I didn't include post-deployment end-to-end tests in the 5 minute figure, but technically speaking, we do deploy that quickly
We have a fair number of endpoint, so due to the CloudFormation 200 resource limit per stack, we end up creating about 10 different stacks that frankenstein themselves onto a main API gateway stack.
Try deploying changes to google cloud loadbalancers. Updated within a few seconds, but changes will take seversl minutes to be applied. The first time i was scratching my head why my changes don‘t work as expected...
This (pay for what you use, so many fewer scalability issues) is so big it, by itself, can give you a competitive advantage against anyone who isn't doing this, which is almost everyone.
Maybe I'm overstating it, but I don't think I am...
I think you're overstating it. Why do people care so much about scalability issues, anyway?
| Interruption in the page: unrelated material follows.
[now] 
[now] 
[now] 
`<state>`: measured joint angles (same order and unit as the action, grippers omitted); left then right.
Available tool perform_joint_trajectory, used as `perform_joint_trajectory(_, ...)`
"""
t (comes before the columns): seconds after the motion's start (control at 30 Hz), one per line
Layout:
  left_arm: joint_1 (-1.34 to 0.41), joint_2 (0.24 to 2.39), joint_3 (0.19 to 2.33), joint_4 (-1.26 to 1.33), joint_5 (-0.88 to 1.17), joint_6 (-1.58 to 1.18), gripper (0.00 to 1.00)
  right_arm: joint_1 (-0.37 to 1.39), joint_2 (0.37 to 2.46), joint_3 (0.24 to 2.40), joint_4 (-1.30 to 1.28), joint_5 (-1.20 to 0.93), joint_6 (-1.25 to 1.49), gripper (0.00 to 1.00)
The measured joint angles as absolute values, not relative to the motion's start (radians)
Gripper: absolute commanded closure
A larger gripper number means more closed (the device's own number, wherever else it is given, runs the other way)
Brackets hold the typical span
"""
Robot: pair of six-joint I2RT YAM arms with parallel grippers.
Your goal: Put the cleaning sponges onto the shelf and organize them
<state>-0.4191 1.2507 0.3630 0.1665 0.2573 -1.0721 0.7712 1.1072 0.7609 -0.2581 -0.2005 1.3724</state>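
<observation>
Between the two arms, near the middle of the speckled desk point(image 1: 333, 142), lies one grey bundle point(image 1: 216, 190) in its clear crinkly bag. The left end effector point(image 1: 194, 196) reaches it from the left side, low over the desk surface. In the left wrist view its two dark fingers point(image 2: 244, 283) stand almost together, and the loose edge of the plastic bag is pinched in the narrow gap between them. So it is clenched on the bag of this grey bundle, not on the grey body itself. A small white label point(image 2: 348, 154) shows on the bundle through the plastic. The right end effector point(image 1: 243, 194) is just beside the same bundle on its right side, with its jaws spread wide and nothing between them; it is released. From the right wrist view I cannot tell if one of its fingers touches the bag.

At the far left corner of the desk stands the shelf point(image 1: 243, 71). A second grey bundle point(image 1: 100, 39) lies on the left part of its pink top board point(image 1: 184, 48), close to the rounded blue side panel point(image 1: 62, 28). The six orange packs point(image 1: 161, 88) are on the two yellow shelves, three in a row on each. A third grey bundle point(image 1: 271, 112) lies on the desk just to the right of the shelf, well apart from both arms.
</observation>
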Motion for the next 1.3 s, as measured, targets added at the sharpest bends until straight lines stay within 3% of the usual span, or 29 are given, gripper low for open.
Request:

Given that (a) a stateless server plus an SQLite instance is much, much easier to set up than the proprietary, poorly documented mess that is Lambda, (b) that server can easily be horizontally scaled, and the SQLite instance can be swapped out with any other SQL database with some effort, and (c) a single server with SQLite will easily handle up to 100K connections, it doesn't seem like scaling was ever an issue for most websites.
I don't think you've used the tools that can work with lambda or had to actually scale something in production, based on your response...
It's all a lot harder than you make it out to be, but at least with lambda (and something like Zappa) you don't have to figure anything out beyond how you get your first environment up. There's just no second step, and that's huge.
Using a scripting language like Python or Node it literally is adding one function that takes in a JSON event and a context object as your entry point.